LUX: Can I just add a comment here?

CHAKRABARTI: Go ahead, Mike.

LUX: I thought one of the fundamental messages of the paper that Deepak and his colleagues wrote was politics is complicated as hell. And it is, this isn’t just you can’t explain changes in the electorate, changes in voting patterns. Changes in people’s lives with simple explanations. It’s not just racism, but racism is at work. It’s not just what we do on the economy, but what we do on the economy is important.

It’s not just abortion, but abortion is important. It’s a complicated quilt as Jesse Jackson would’ve put it that we’re trying to put together. And I think people look too much for simple explanations.

CHAKRABARTI: Agreed, and that actually, but that’s why I was raising what seemed to be some inconsistencies here.

Not necessarily what Deepak is saying, but in, I think, how progressives have tried to advance their messaging over the past several years.

BHARGAVA: One more point about that I think is important is we have seen dramatic increases in unhappiness among white non-college men. That’s where the most dramatic changes have been.

And I think there is’ an element there that is about status threat.

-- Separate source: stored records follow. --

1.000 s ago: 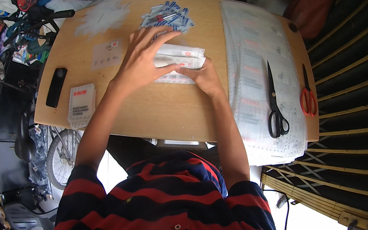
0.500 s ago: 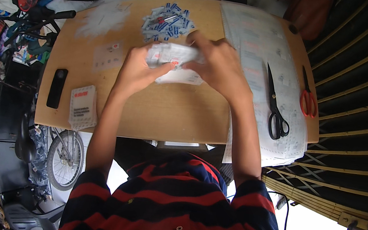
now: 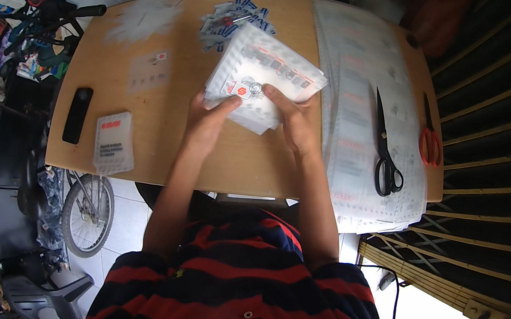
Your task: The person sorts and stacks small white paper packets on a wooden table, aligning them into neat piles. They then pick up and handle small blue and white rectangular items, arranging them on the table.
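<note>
Both my hands hold a stack of white printed plastic sheets (image 3: 270, 71), tilted above the middle of the table. My left hand (image 3: 208, 118) grips its lower left corner, thumb on top beside a small red mark. On the lower right side is my right hand (image 3: 299, 123), its thumb pressed on the top sheet and its other fingers mostly hidden beneath. The sheets are slightly fanned at their edges. Just beyond the stack lies a heap of small blue-and-white pieces (image 3: 239, 15) with a red-and-silver tool (image 3: 233, 20) on it.
Large printed sheets (image 3: 348, 128) cover the table's right side, bearing black scissors (image 3: 385, 154). Red-handled scissors (image 3: 431, 138) lie farther right. At the left are a black phone (image 3: 78, 115), another small stack of sheets (image 3: 115, 144), a single sheet (image 3: 150, 71) and scattered translucent pieces (image 3: 143, 22).
The stack has turned from nearly edge-on to show its printed face, tilted to the right. My right hand has moved down to its lower right side; my left hand has shifted right.
</note>
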`<act>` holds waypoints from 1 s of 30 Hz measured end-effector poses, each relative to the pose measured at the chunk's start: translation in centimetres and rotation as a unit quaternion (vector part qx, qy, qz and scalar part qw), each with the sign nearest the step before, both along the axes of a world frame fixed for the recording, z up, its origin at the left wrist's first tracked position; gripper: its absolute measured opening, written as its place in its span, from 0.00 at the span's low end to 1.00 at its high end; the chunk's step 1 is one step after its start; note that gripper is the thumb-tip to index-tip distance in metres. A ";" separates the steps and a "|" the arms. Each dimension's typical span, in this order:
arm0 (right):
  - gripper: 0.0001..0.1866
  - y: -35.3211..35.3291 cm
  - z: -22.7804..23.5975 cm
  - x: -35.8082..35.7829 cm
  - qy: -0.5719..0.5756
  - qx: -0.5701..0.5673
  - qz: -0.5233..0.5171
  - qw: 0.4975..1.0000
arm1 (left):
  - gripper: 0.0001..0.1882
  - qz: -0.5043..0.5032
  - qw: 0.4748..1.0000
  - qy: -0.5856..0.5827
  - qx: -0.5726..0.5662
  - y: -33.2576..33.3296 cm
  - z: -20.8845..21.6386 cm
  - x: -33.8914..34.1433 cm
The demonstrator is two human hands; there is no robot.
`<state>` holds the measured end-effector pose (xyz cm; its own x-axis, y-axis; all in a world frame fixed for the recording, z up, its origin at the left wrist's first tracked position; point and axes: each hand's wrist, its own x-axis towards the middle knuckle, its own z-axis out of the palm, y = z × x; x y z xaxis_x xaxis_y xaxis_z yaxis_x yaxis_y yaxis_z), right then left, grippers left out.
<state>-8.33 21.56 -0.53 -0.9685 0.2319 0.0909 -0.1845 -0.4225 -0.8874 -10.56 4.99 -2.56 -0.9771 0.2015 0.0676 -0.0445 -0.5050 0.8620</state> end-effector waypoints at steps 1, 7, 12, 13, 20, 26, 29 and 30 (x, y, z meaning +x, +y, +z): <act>0.19 0.4 0.5 0.0 0.010 0.044 -0.003 0.999 | 0.28 -0.022 0.999 0.015 -0.034 -1.4 0.3 -0.8; 0.14 1.5 1.9 -0.9 0.019 0.199 0.048 0.979 | 0.24 -0.069 0.977 0.128 -0.158 -2.0 3.6 -3.4; 0.15 1.7 1.5 -1.9 0.046 0.258 0.074 0.962 | 0.16 -0.060 0.974 0.137 -0.172 -1.4 0.9 -4.1; 0.16 1.8 1.2 -2.0 0.047 0.259 0.078 0.961 | 0.17 -0.071 0.973 0.133 -0.174 -1.4 0.5 -4.2; 0.19 2.5 -1.5 -2.7 0.021 0.212 0.125 0.969 | 0.19 -0.086 0.968 0.116 -0.204 -0.9 -1.8 -4.6; 0.17 2.5 -0.5 -2.4 0.042 0.290 0.089 0.952 | 0.18 -0.068 0.958 0.143 -0.237 -0.9 -0.7 -4.4; 0.17 2.3 0.9 -2.2 0.028 0.288 0.067 0.955 | 0.19 -0.051 0.965 0.146 -0.212 -0.6 0.2 -4.1; 0.17 2.3 0.6 -2.1 0.022 0.283 0.074 0.956 | 0.19 -0.044 0.967 0.151 -0.199 -0.6 0.2 -4.1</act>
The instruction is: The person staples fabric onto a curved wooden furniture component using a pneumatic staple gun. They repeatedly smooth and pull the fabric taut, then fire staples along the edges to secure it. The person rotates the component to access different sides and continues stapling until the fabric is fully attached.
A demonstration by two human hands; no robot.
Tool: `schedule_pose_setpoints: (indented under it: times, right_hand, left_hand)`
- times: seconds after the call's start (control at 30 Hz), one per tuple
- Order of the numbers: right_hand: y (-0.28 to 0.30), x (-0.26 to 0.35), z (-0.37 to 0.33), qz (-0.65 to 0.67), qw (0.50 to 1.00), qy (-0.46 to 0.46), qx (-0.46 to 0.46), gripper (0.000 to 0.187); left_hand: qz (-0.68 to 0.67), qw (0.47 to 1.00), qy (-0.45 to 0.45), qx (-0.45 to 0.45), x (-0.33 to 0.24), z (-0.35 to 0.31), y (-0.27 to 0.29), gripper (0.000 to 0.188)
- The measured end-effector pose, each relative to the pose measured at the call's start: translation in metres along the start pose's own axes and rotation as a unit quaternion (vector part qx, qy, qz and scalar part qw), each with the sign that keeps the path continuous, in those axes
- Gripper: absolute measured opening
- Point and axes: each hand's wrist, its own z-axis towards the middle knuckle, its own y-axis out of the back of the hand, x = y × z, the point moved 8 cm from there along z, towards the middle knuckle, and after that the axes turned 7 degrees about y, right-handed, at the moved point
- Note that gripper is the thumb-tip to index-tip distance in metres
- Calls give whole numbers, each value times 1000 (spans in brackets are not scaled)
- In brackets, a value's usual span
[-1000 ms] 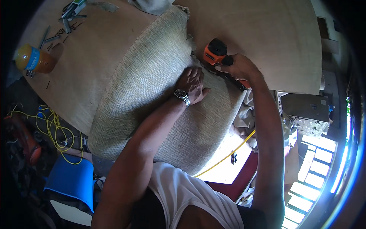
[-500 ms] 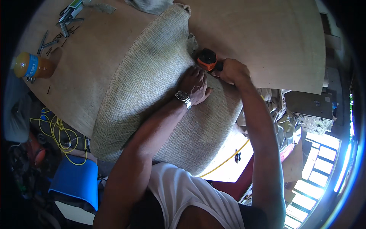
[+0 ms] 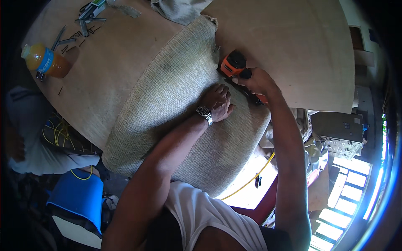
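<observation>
From my station, I read the right grip (image 3: 257, 81) as clamped on the orange-and-black staple gun (image 3: 235, 62), positioned at the far right edge of the fabric-covered cushion (image 3: 169, 85). The left grip (image 3: 218, 102) rests on the woven fabric; its fingertips are obscured, so I cannot tell whether they pinch it. The cushion lies across the brown desk (image 3: 289, 46), overhanging its near edge.
</observation>
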Motion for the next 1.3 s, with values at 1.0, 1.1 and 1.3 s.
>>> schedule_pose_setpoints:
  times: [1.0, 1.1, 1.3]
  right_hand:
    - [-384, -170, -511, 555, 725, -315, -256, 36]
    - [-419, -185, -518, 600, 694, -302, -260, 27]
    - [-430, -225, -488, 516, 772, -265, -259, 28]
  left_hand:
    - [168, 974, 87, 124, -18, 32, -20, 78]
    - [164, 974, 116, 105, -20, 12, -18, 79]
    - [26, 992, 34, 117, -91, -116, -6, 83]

That is to say, as the demography of the country has changed, as it has become more diverse and as politicians like Trump have played on people’s worst fears, it has activated this kind of threat response, a sense of loss. I think the answer to that is to speak directly to that racism, to challenge it and to build a different sense of who are we that is inclusive and so forth.

To me the answer here has to do with a storytelling that is equally emotional, but doesn’t rely entirely on anger and fear. Although anger has its place, but also invokes a hope, a sense of community, a sense of shared purpose.